Activity →
Output the data in full. Keep every word exact and exclude the pictures.

Data excerpt →
------------

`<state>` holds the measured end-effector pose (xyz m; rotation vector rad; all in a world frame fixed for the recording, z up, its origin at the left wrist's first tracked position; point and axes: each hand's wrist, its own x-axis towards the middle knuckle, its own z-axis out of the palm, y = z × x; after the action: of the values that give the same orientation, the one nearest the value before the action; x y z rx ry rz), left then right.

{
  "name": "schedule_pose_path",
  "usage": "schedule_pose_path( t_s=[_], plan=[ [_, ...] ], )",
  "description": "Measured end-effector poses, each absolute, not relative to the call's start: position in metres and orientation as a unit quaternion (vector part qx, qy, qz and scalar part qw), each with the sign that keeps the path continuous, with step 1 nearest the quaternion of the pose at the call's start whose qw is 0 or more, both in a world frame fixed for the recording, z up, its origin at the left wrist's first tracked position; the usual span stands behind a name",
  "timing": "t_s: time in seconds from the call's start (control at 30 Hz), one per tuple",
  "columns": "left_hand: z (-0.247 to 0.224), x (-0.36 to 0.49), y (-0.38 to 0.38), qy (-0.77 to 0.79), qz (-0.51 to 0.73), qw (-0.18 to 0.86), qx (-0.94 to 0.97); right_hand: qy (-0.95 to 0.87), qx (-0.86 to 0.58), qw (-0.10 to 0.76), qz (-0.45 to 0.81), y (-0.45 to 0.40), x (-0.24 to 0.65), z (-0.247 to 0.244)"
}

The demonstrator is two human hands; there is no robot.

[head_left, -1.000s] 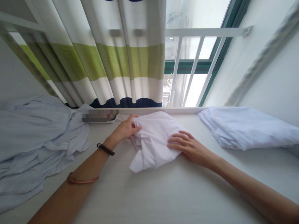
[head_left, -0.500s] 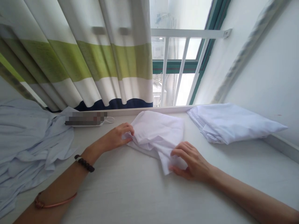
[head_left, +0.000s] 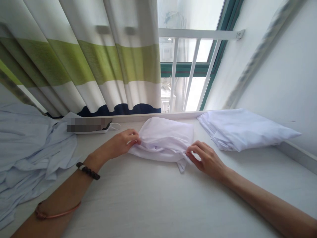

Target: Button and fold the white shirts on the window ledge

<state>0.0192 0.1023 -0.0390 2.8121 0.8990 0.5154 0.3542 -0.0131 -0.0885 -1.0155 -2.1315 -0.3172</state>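
On the pale surface [head_left: 153, 205], we are pinching the white cloth [head_left: 165, 134], left hand [head_left: 123, 142] at its left edge, right hand [head_left: 207, 159] at its near-right corner, its long axis running crosswise between.

No legible text, labels or brands; no readable numbers or signs

Daylight glares through the window [head_left: 205, 19]; left of it, the curtain [head_left: 99, 62] looks dimmer; below the window, shadows are soft.
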Motion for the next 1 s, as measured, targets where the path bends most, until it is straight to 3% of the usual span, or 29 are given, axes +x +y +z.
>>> schedule_pose_path(
  t_s=[0.33,0.53,0.77,1.0],
  plan=[
    [-0.056,0.055,0.078,0.200,0.200,-0.041,0.958,-0.850,-0.387,0.323,-0.153,-0.021,0.346,-0.090],
    [-0.047,0.040,0.088,0.233,0.229,-0.025,0.945,-0.843,-0.365,0.361,-0.163,-0.016,0.353,-0.085],
    [-0.031,0.024,0.094,0.275,0.143,0.013,0.951,-0.851,-0.354,0.364,-0.136,-0.013,0.359,-0.088],
    [-0.034,0.059,0.067,0.339,0.184,-0.109,0.916,-0.865,-0.329,0.360,-0.119,-0.024,0.348,-0.085]
  ],
)
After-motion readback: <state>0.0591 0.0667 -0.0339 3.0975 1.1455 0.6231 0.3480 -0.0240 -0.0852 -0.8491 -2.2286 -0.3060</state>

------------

Written answer →
`<state>` holds the measured end-effector pose (xyz m; rotation vector rad; all in a world frame fixed for the recording, z up, its origin at the left wrist's first tracked position; point and axes: each hand's wrist, its own x-axis towards the middle knuckle, its own z-axis out of the palm, y = z × x; after the action: of the values that give the same orientation, the one nearest the value before the action; x y z rx ry rz), left then right.

{
  "name": "schedule_pose_path",
  "usage": "schedule_pose_path( t_s=[_], plan=[ [_, ...] ], )",
  "description": "Measured end-effector poses, each absolute, not relative to the call's start: position in metres and orientation as a unit quaternion (vector part qx, qy, qz and scalar part qw), each with the sign that keeps the path continuous, with step 1 nearest the quaternion of the pose at the call's start whose qw is 0 or more, both in a world frame fixed for the recording, z up, its origin at the left wrist's first tracked position; the usual span stands behind a name",
  "timing": "t_s: time in seconds from the call's start (control at 30 Hz), one per tuple",
  "columns": "left_hand: z (-0.247 to 0.224), x (-0.36 to 0.49), y (-0.38 to 0.38), qy (-0.77 to 0.79), qz (-0.51 to 0.73), qw (-0.18 to 0.86), qx (-0.94 to 0.97); right_hand: qy (-0.95 to 0.87), qx (-0.86 to 0.58), qw (-0.10 to 0.76), qz (-0.45 to 0.81), y (-0.45 to 0.40), x (-0.24 to 0.65), z (-0.247 to 0.244)"
}

The demonstrator is two human hands; there is no robot.

[head_left, -1.000s] 
[head_left, -0.500s] 
[head_left, +0.000s] 

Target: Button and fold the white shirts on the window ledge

<state>0.0192 0.1023 -0.0390 2.8121 0.8990 0.5154 0.3542 -0.0131 -0.0885 -1.0155 -2.1315 -0.3172</state>
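On the pale surface [head_left: 153, 205], we are pinching the white cloth [head_left: 165, 134], left hand [head_left: 123, 142] at its left edge, right hand [head_left: 207, 159] at its near-right corner, its long axis running crosswise between.

No legible text, labels or brands; no readable numbers or signs

Daylight glares through the window [head_left: 205, 19]; left of it, the curtain [head_left: 99, 62] looks dimmer; below the window, shadows are soft.
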Motion for the next 1 s, as measured, targets where the path bends most, until it is straight to 3% of the usual span, or 29 are given, axes +x +y +z.
>>> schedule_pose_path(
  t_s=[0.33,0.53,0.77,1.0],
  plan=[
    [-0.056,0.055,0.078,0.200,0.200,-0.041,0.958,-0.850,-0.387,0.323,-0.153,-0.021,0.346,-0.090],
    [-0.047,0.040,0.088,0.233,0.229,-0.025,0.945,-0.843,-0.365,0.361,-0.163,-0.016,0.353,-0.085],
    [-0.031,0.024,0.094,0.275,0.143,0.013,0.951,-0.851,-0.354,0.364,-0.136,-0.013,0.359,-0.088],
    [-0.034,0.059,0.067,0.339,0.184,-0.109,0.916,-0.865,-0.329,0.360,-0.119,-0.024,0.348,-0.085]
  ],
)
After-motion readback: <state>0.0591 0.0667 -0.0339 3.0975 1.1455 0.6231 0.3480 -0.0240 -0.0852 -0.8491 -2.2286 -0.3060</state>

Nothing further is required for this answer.